My brother and I went in the hall and tried to play it cool, which was hard to do standing against a hotel hall wall staring at the ceiling every time Duff passed by. I guess it was obvious and Duff, who turned out to be quite the gentleman, stopped jogging, pulled off his hood and asked us, “what’s up fellas?” I stammered something awkward at him. And he stood there and talked, and he asked us normal questions about our trip. The conversation was incredibly friendly and it was just getting rolling – when over his shoulder I saw my mom walking toward us.
“Who are you talking to boys?” she asked in a tone that could not have been more mom-sounding. Duff turned, offered his hand and introduced himself.
“Oh, are you in a band?” she asked.
“Yes ma’am. I’m in a band called Guns and Roses,” he said.
“Oh, have you been playing together for a while,” she asked.
My brother and I could not have been more mortified. But my mom is from Philly. And folks from Philly don’t impress easily, especially when they see their boys falling all over themselves to act cool in front of a heavy metal bassist.

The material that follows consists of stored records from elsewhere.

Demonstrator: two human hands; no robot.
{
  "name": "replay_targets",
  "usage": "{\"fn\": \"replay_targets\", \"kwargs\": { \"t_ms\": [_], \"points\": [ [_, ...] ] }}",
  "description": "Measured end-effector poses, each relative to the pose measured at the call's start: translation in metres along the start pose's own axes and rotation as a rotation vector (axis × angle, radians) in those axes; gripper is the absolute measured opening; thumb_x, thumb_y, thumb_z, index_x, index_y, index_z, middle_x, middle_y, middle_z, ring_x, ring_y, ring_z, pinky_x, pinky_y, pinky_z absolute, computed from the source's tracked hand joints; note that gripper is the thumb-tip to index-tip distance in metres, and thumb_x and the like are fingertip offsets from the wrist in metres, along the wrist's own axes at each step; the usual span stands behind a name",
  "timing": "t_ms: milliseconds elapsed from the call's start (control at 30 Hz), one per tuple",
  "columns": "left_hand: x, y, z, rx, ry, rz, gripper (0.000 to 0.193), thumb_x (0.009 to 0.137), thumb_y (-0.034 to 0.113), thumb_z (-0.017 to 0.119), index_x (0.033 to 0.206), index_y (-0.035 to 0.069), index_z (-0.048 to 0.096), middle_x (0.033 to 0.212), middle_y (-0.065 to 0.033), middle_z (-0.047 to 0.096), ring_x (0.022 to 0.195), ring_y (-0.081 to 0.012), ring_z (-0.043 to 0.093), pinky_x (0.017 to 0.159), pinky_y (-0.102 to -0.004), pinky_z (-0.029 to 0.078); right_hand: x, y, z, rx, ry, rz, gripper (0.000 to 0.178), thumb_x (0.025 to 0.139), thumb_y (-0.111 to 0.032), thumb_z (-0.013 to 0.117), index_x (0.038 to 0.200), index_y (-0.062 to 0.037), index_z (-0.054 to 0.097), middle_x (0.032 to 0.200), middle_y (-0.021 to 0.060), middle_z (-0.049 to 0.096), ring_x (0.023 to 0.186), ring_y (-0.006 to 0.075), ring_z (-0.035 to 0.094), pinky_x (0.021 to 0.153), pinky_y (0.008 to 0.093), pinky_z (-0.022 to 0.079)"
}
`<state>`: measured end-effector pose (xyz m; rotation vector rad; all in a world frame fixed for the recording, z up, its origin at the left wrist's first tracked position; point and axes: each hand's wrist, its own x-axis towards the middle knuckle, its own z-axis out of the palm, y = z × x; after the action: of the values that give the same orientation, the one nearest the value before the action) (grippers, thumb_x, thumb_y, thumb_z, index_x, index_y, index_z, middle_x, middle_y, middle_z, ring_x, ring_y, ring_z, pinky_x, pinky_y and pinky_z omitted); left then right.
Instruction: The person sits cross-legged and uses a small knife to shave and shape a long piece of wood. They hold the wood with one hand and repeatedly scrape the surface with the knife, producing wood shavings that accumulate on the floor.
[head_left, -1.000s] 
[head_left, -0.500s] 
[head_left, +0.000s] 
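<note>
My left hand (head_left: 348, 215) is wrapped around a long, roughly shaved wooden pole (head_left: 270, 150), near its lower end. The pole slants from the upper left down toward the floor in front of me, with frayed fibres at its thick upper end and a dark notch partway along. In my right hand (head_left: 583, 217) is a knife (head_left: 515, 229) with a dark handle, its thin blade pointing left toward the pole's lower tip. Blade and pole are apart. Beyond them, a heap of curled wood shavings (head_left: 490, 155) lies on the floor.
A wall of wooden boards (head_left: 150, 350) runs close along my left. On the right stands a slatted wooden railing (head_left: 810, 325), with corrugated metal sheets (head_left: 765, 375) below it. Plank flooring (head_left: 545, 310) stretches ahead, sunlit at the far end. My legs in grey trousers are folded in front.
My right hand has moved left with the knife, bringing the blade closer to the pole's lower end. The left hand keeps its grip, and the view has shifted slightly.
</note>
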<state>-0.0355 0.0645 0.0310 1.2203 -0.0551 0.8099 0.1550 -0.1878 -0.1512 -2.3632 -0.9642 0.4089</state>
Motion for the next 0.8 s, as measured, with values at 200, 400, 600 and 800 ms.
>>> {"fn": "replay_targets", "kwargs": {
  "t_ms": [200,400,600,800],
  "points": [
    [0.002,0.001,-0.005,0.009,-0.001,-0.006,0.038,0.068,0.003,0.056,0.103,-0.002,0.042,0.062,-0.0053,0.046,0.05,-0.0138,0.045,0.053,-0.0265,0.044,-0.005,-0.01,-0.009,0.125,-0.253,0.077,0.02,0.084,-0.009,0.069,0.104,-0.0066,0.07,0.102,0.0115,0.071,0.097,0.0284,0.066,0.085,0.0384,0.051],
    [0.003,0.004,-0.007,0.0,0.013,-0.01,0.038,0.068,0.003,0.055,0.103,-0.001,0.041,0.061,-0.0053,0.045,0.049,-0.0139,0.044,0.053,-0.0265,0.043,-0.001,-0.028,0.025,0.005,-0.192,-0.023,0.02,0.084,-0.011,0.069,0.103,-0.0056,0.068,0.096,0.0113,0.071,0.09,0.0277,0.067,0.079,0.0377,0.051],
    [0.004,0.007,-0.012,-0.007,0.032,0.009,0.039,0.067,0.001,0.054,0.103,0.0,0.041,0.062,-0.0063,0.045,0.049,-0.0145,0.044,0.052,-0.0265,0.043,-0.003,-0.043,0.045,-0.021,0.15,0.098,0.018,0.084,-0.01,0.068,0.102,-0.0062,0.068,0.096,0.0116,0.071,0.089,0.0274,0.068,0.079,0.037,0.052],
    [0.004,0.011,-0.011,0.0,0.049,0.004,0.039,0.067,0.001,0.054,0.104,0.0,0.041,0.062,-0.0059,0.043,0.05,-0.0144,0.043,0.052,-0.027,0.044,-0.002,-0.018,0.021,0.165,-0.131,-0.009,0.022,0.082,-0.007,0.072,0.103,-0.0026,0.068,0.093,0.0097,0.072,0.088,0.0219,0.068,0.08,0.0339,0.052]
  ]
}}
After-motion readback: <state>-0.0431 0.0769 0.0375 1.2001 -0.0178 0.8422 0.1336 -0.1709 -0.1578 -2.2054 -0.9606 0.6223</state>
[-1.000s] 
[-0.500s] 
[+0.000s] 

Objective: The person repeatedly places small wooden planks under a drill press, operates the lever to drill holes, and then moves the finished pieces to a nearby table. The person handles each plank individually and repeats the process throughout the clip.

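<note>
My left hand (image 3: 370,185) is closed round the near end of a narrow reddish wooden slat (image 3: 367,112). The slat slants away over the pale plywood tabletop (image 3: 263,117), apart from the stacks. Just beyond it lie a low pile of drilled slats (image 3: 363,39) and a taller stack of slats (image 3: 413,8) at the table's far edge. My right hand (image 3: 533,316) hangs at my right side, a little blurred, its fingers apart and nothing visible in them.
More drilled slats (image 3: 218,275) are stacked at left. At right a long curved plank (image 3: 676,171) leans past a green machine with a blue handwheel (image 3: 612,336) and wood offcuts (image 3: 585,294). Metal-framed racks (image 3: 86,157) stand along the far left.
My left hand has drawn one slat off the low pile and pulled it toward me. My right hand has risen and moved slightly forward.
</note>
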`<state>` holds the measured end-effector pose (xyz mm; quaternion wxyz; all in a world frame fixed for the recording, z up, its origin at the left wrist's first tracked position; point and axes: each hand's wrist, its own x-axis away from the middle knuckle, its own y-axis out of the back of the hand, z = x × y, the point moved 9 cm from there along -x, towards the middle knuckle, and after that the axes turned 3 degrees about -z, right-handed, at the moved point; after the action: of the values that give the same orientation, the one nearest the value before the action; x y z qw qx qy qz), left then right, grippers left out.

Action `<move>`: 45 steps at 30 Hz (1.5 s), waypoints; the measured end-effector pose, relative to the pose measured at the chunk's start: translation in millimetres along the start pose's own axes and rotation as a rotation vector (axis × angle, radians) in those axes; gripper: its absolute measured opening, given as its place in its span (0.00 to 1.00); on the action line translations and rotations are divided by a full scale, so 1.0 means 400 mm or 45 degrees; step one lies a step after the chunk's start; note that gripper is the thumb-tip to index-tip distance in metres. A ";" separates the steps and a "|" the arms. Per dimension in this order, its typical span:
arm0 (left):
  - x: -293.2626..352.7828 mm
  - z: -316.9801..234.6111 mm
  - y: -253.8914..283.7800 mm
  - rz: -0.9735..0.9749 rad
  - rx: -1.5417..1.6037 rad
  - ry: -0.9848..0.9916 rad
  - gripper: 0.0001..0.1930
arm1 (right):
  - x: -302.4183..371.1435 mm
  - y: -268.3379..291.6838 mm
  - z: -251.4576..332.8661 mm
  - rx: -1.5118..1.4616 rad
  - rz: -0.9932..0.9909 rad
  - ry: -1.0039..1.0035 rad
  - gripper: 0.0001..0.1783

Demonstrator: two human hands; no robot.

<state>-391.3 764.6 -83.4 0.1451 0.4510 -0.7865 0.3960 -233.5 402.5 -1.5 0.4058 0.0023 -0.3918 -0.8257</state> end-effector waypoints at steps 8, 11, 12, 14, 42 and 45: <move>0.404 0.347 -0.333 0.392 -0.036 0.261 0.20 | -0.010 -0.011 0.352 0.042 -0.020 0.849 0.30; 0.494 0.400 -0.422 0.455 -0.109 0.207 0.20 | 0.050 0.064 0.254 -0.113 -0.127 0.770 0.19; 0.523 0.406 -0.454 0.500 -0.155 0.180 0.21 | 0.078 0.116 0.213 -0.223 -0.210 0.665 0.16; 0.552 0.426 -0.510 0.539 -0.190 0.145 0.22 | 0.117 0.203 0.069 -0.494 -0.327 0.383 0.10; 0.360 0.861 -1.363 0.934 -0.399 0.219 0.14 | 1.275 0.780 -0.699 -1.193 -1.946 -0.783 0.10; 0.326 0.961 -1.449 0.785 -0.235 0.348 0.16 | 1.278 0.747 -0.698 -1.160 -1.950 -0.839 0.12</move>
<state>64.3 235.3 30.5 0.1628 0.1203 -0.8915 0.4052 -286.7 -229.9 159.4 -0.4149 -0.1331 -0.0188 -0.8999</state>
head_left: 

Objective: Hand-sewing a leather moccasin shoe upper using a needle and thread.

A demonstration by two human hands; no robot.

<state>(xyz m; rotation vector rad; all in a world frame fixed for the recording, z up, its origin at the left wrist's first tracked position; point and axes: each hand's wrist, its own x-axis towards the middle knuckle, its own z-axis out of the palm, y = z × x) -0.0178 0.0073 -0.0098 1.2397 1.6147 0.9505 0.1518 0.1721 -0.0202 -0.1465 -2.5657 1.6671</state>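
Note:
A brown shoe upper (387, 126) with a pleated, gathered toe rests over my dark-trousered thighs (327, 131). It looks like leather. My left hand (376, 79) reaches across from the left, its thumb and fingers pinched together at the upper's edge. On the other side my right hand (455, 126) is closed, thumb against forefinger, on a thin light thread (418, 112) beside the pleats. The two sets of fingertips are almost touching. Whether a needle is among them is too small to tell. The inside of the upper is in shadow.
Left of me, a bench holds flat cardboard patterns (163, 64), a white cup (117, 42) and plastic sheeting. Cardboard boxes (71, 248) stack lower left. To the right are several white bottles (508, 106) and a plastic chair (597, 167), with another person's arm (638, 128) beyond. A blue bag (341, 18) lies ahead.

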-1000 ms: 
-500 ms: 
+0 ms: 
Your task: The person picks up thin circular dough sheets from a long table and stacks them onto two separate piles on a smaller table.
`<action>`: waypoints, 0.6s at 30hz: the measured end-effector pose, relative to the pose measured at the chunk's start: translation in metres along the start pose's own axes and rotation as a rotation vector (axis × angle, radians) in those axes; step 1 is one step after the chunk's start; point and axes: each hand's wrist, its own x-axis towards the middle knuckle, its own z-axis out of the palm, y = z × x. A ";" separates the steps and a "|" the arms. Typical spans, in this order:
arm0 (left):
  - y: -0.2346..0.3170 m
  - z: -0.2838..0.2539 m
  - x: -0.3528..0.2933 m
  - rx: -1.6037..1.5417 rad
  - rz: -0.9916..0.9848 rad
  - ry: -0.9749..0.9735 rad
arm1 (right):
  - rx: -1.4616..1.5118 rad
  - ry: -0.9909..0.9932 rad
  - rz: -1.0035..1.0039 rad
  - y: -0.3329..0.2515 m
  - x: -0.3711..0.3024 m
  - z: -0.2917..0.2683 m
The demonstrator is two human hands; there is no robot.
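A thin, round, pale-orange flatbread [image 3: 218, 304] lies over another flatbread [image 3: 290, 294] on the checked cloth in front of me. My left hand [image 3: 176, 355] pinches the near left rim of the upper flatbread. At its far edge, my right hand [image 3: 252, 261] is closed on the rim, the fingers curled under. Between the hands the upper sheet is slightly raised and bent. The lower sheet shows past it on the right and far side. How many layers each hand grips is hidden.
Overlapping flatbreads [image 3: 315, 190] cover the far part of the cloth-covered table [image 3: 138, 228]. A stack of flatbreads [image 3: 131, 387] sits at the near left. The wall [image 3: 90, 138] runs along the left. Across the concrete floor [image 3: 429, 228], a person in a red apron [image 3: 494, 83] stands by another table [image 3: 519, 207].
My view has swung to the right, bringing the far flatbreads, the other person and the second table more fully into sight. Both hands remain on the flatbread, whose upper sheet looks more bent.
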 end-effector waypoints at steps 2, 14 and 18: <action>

I don’t live intown Atlanta, but I have seen my fair share of movie-star sightings here. I saw Paul Rudd at Legoland. I may have seen Kevin Spacey come out of Little Alley on Canton Street. I’m sure there were others. But for folks intown, it should be a common occurrence.
Last year, 23 feature films were shot in Georgia. Among those were “Captain America: Civil War,” “Spider-Man: Homecoming,” “Fast and Furious,” “Felt,” and “Guardians of the Galaxy 2.” Successful series including “The Walking Dead” and Netflix’s original “Ozark” are also filmed here. In 2016, it is estimated that films and television spent $2.02 billion in our state. That’s a lot of money.
The films “Passengers,” “The 5th Wave,” “Allegiant” and “Captain America: Civil War” spent $476.4 million on locations alone.
This isn’t a passing phase for Georgia. The film industry has set deep roots. The metro area is now dotted with film studios, some that cost near $100 million to build. It’s amazing what we spend to entertain ourselves these days. But if it’s going to be spent, better here. And we’ll take it all in stride, as though it is just one of many industries now thriving in the ATL.